Please use this identifier to cite or link to this item: https://hdl.handle.net/1959.11/16017
Title: Signalling systems in Australian wild dogs: Who's calling and who cares?
Contributor(s): Nolan, Huw (author); Brown, Wendy (author)orcid ; Ballard, Guy-Anthony (author); McDonald, Paul (author)orcid 
Publication Date: 2014
Handle Link: https://hdl.handle.net/1959.11/16017
Abstract: Alarm and distress vocalizations are important anti-predator strategies for many species. Whilst there is some overlap, an alarm call is a particular vocal response to potential or actual danger, whereas a distress call is an involuntary emotional response to a similar situation and/or stimuli. Alarm and distress calls are often associated with prey species; however, Australian wild dogs (dingoes, feral dogs and their hybrids) have been observed utilizing similar strategies in response to intense human interactions. We analyzed the spectral (such as frequency and amplitude shifts) and temporal (such as call length) components of vocalizations recorded from trapped wild dogs and compared these to vocalizations from captive individuals under non-stressful situations.

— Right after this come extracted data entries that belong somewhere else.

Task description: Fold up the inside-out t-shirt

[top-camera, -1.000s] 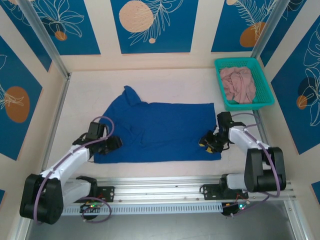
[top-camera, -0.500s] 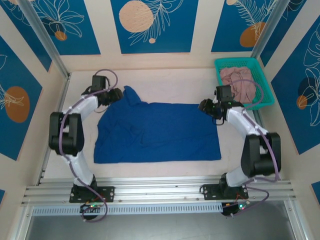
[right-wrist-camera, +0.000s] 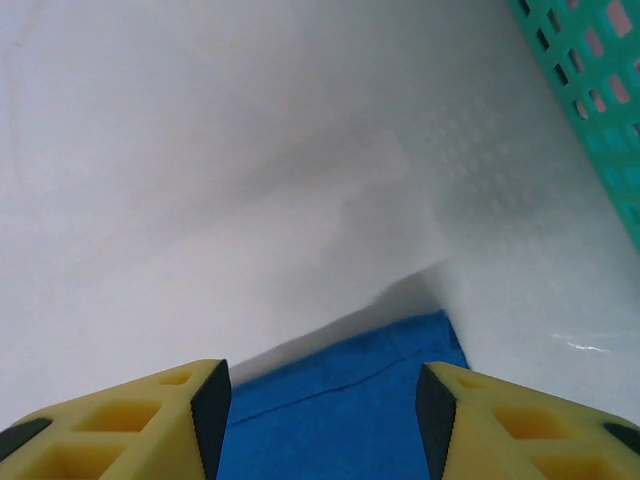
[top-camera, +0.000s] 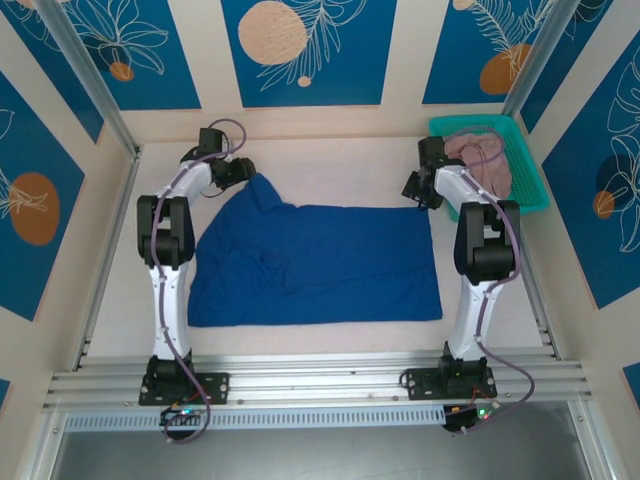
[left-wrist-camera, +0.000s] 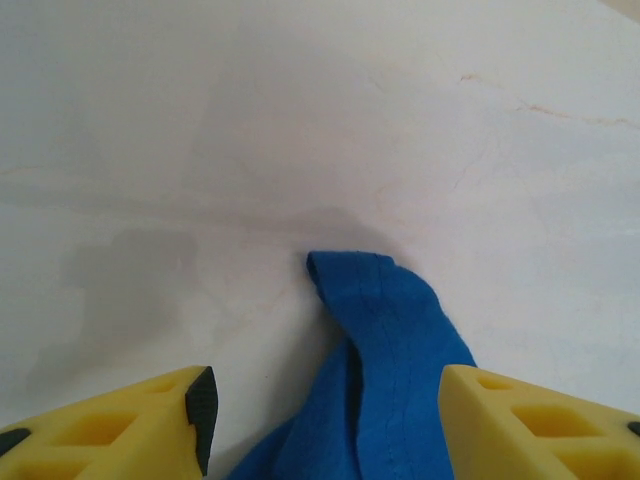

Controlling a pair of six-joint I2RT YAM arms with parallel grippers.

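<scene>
You have the blue t-shirt spread flat on the table. Your left gripper hovers at its far left sleeve, jaws apart, the sleeve tip lying loose between them. Your right gripper stands open over the far right corner, gripping nothing

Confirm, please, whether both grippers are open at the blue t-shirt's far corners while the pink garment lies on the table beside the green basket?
Not quite: the top external view shows the pink garment inside the green basket, not beside it. The left gripper and right gripper are indeed open at the far corners of the blue t-shirt.
</scene>
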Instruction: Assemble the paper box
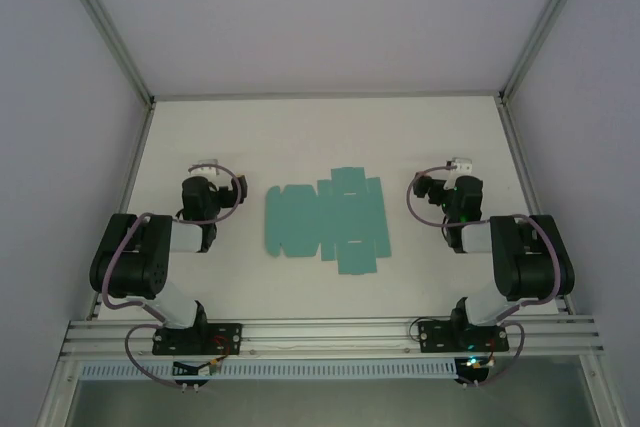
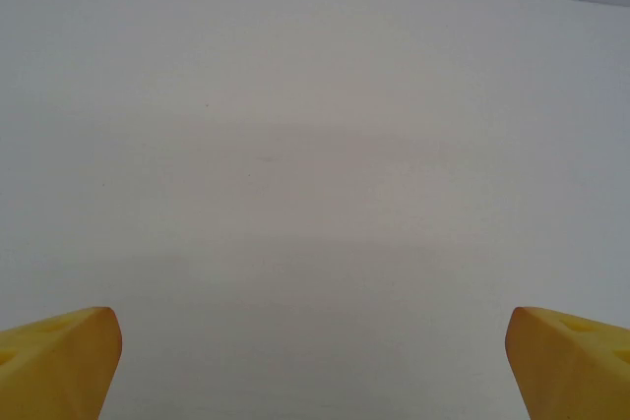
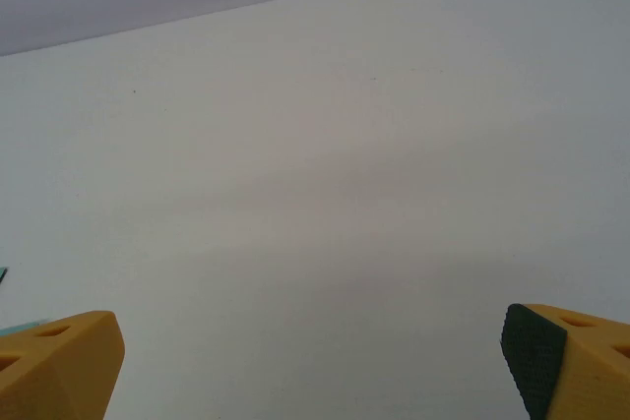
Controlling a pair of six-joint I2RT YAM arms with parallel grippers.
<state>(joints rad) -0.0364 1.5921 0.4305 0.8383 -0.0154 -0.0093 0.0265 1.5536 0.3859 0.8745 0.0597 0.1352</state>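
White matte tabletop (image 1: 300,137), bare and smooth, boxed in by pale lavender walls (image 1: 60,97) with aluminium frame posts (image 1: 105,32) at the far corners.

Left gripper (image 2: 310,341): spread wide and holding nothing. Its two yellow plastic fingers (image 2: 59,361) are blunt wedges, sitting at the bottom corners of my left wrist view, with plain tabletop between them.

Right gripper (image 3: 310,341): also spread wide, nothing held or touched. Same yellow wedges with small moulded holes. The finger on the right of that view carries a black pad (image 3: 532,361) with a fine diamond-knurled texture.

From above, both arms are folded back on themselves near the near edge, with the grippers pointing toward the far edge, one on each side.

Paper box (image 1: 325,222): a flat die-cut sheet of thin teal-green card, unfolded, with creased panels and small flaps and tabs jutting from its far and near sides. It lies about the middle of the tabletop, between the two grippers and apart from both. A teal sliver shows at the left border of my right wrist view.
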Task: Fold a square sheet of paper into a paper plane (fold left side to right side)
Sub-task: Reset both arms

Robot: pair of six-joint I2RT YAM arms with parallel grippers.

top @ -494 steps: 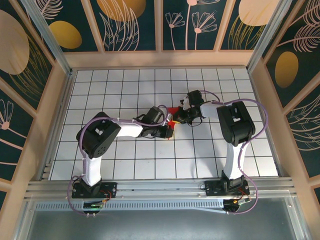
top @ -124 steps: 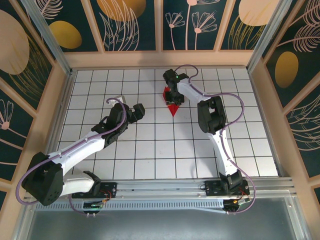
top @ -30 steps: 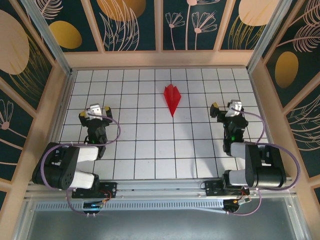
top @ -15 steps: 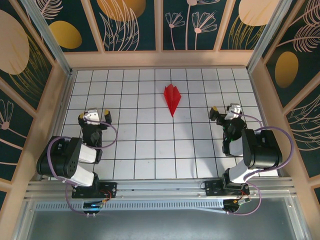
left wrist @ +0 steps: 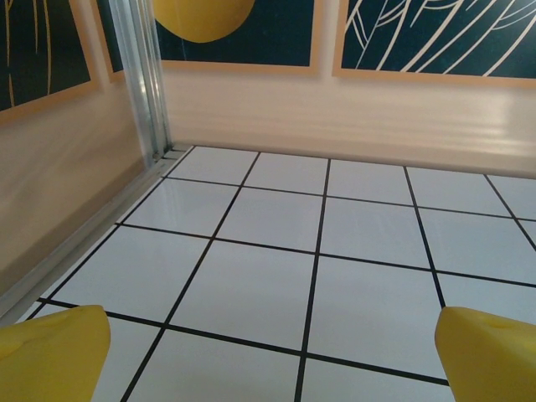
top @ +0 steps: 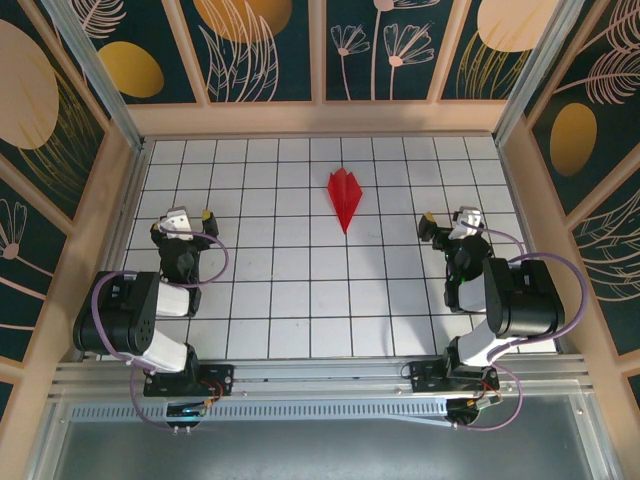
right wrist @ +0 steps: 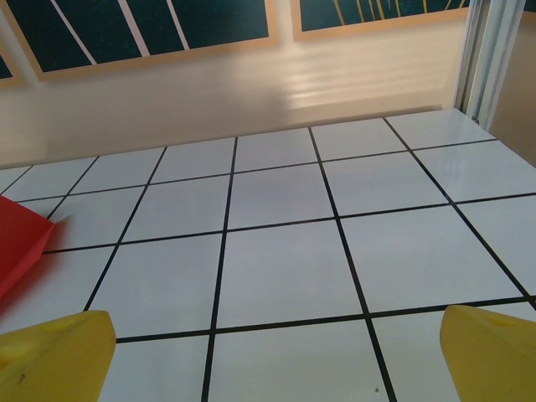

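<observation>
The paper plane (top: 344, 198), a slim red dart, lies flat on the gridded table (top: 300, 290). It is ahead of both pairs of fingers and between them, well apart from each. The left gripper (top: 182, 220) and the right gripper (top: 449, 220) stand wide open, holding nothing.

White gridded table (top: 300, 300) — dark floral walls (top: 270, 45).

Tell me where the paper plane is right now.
In the top view the paper plane lies on the table, far centre, tip toward the near edge, between and beyond the open left gripper and open right gripper, touching neither.
</observation>
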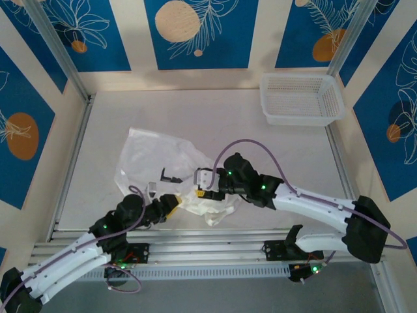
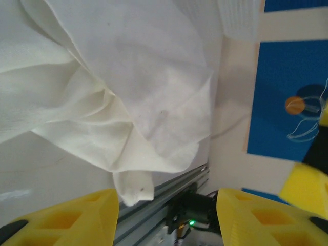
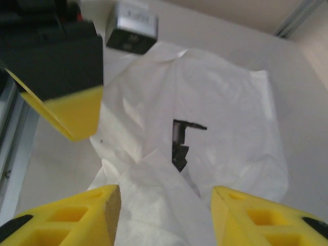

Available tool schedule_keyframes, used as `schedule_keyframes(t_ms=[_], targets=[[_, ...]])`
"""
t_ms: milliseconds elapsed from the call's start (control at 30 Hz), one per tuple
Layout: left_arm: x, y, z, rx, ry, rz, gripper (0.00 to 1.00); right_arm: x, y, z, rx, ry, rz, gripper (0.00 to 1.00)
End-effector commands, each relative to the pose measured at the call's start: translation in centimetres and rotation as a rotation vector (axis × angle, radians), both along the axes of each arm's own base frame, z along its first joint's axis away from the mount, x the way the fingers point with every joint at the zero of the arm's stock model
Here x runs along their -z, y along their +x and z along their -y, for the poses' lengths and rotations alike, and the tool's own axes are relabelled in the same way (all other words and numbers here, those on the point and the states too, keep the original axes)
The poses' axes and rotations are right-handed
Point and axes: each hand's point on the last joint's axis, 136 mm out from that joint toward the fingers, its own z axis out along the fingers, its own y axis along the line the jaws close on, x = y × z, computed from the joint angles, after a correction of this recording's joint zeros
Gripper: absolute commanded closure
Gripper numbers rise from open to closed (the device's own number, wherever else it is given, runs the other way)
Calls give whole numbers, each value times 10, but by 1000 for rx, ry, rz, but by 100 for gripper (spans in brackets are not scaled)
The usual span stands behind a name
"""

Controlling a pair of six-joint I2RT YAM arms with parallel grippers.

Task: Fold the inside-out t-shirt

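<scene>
The white t-shirt (image 1: 154, 155) lies crumpled on the table left of centre, with a small dark tag (image 1: 171, 176) showing near its middle. My left gripper (image 1: 171, 203) sits at the shirt's near edge, and its yellow fingers (image 2: 66, 221) stand wide apart and open. A drooping fold of the shirt (image 2: 128, 128) hangs just above and ahead of them. My right gripper (image 1: 207, 188) hovers over the shirt's near right part and is open. Wrinkled shirt fabric (image 3: 164, 205) lies between its fingers (image 3: 77, 218), and the dark tag (image 3: 182, 143) is just ahead.
A white mesh basket (image 1: 301, 98) stands at the back right corner. Aluminium rails (image 1: 215, 251) run along the table's near edge, close below the shirt. In the right wrist view the left gripper's yellow finger (image 3: 72, 110) shows at the upper left.
</scene>
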Motion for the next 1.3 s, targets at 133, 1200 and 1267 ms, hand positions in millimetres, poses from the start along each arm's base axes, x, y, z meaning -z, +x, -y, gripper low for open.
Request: schedule_keyframes(t_ms=[133, 1200, 1267], targets=[[-13, 14, 21, -6, -57, -29, 43, -27, 6, 6, 130, 151, -48, 46], [9, 52, 47, -34, 102, -64, 45, -14, -5, 27, 152, 128, -57, 42], [9, 55, 53, -29, 93, -65, 47, -14, -6, 27, 150, 124, -55, 42]])
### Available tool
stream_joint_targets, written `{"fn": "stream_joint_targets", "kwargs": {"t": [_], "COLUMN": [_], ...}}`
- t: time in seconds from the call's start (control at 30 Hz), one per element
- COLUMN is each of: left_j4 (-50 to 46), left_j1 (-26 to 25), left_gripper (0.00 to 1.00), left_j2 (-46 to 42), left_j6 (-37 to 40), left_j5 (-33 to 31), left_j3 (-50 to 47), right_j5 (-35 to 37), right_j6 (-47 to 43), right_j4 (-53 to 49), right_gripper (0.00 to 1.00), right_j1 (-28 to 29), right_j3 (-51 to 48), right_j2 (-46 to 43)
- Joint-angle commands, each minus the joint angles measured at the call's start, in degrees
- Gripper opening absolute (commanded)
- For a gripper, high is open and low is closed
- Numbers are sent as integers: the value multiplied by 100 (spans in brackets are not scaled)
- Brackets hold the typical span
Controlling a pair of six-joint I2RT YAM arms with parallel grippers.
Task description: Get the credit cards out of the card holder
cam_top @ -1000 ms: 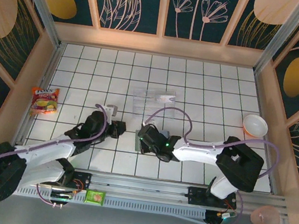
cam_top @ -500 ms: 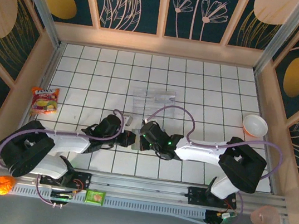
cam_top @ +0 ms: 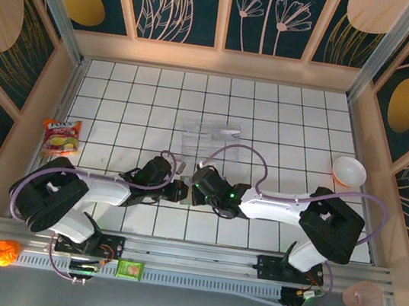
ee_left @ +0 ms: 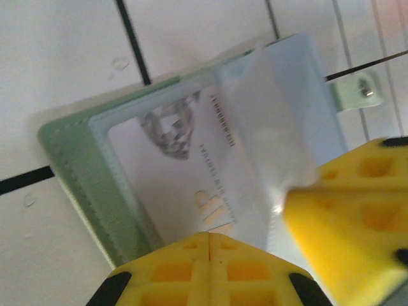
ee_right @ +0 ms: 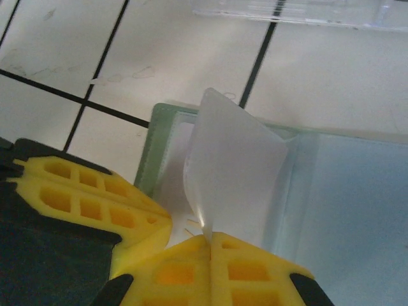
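Near the middle of the table's (cam_top: pixel 121 94) near half, the holder (ee_left: pixel 67 166) lies open beneath two meeting grippers. The left gripper (ee_left: pixel 209 245), jaws pressed together, sits at the holder's edge, by a card (ee_left: pixel 185 159) in its pocket; whether it grips anything cannot be told. The right gripper (ee_right: pixel 209 241), clamped tight, pinches a raised milky sleeve (ee_right: pixel 229 166). Clear cards (cam_top: pixel 211 134) lie farther off.

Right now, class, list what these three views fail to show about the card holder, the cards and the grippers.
- Top view: the left gripper and right gripper mostly cover the card holder.
- Left wrist: print on the sleeved card is blurred, its lower edge behind the shut fingertips.
- Right wrist: the loose clear cards are cut off by the top edge; count unclear.
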Motion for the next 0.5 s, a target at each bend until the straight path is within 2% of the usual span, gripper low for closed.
{"fn": "stream_joint_targets", "kwargs": {"t": [0.0, 0.17, 0.27, 0.37, 0.47], "left_j4": [-106, -135, -143, -194, -276], "left_j1": [-13, -13, -13, -11, -15], "left_gripper": [0, 0, 0, 0, 0], "left_j2": [201, 257, 270, 258, 174], "left_j6": [50, 120, 168, 225, 263], "left_j5": [120, 92, 101, 101, 92], "left_j3": [-4, 21, 70, 126, 204], "right_j5": [532, 1123, 1386, 1334, 795], "right_j6": [381, 795, 937, 703, 234], "right_j4": [-509, -1226, -1535, -1419, -1027], "right_gripper": [13, 26, 43, 46, 46], "right_j1": [-165, -468, -657, -759, -791], "right_j3": [-119, -494, -725, -787, -712], "right_j2": [-290, -795, -1318, -1863, -2266]}}
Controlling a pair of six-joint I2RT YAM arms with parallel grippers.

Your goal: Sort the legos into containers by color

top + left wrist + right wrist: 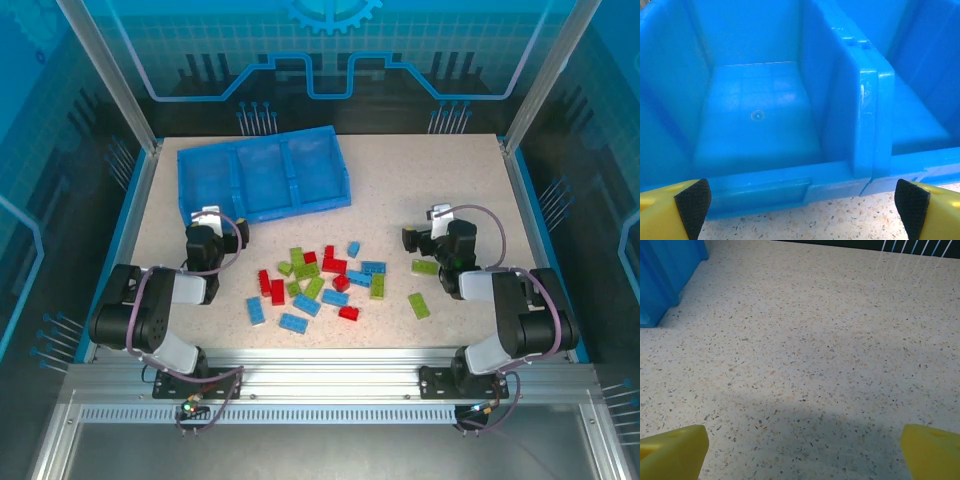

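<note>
The legos lie scattered on the table's middle in the top view: red ones, lime green ones and light blue ones. The blue tray of containers sits at the back left, its three compartments holding nothing. My left gripper rests just in front of the tray, open; its wrist view looks into a compartment over the tray's front wall, with nothing in the left gripper. My right gripper stands open over bare table right of the pile; nothing lies in the right gripper.
The tray's corner shows at the upper left of the right wrist view. A raised blue rim and frame posts bound the speckled table. One green brick lies close beside the right arm.
</note>
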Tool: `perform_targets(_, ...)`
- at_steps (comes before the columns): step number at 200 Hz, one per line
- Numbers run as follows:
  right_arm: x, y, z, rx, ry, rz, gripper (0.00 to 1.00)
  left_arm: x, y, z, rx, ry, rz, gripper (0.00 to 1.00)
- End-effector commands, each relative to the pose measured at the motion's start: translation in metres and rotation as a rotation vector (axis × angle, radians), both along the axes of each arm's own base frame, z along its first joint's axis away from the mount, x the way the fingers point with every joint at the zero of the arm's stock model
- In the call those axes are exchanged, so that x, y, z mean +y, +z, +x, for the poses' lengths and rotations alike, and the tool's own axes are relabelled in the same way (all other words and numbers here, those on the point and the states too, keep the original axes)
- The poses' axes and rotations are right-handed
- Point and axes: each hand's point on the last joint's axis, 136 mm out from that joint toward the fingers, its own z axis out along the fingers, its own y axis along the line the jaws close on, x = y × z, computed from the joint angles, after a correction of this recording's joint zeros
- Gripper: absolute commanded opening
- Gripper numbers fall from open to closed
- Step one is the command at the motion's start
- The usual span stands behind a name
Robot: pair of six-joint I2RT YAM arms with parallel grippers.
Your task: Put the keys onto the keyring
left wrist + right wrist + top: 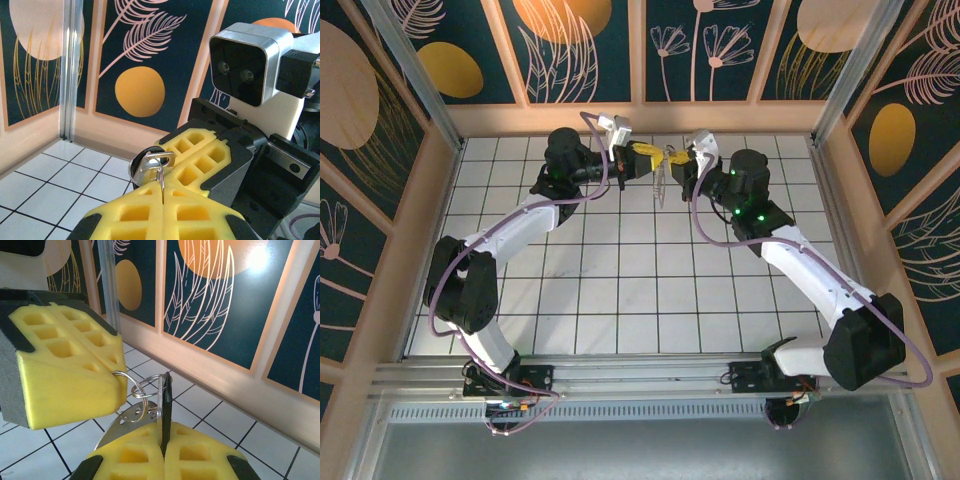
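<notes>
High over the back of the tiled floor my two grippers meet tip to tip. My left gripper [163, 194] [647, 155] is shut on the thin wire keyring [161, 176] [136, 390]. My right gripper [164, 442] [684, 158] is shut on two key heads pressed side by side: the black-headed key [167, 397] [141, 155] and a silver key [151, 166]. The ring's wire passes through the slot in the silver key's head. A flat silver piece with holes [119, 424] hangs below the ring [660, 184]. Its far end is hidden behind my right fingers [135, 455].
The white tiled floor [620, 280] lies below, bounded by a wooden frame and dark floral wall panels [590, 50] close behind the grippers. An aluminium post [70, 70] stands in the back left corner. Both arms reach in from the near edge.
</notes>
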Motion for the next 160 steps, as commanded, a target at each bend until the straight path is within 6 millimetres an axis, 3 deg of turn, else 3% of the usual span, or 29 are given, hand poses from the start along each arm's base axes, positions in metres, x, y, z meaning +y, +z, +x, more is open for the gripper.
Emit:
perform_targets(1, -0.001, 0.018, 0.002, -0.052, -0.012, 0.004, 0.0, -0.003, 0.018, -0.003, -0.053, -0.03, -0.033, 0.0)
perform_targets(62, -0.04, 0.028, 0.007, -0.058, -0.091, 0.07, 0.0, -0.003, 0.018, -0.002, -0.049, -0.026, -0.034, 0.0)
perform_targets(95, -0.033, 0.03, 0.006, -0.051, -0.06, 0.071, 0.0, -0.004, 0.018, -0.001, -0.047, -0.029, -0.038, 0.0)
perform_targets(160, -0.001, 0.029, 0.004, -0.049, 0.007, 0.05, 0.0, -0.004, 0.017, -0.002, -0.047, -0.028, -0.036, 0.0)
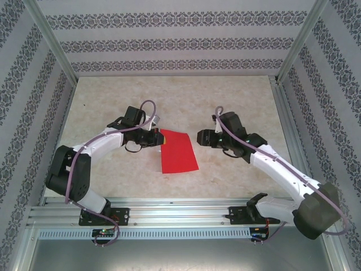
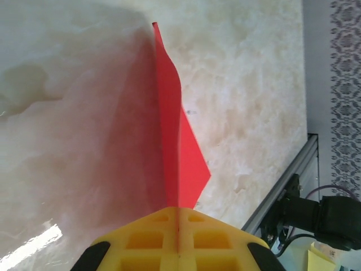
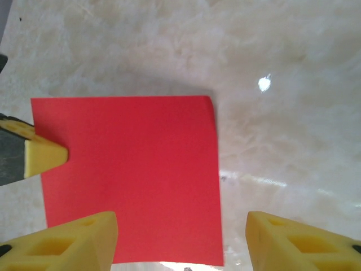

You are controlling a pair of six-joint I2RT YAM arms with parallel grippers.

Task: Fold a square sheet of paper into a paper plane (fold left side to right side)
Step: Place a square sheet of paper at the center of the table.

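jaws of the left gripper are clamped on the left edge of the square sheet of paper, which lies red side up on the marble table. right gripper hovers near its right edge, jaws wide, holding nothing.

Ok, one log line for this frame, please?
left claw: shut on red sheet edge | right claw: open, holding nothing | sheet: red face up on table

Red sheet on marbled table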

Data collection is on-going but we have early indications that (i) vocal responses to trapping are not restricted to distress calls, (ii) the structure of wild dog vocalizations differs across sites, suggesting local dialects or individual differences exist and (iii) age and social status may affect the type of call elicited by an individual. Understanding the differences in vocalizations of wild dogs in varying environments is vital to the success of remote acoustic monitoring endeavors; and to the improvement of wildlife management as a proxy for individual stress. Finally, understanding how vocal communication varies across these groups will aid in unravelling the evolution of the dingo.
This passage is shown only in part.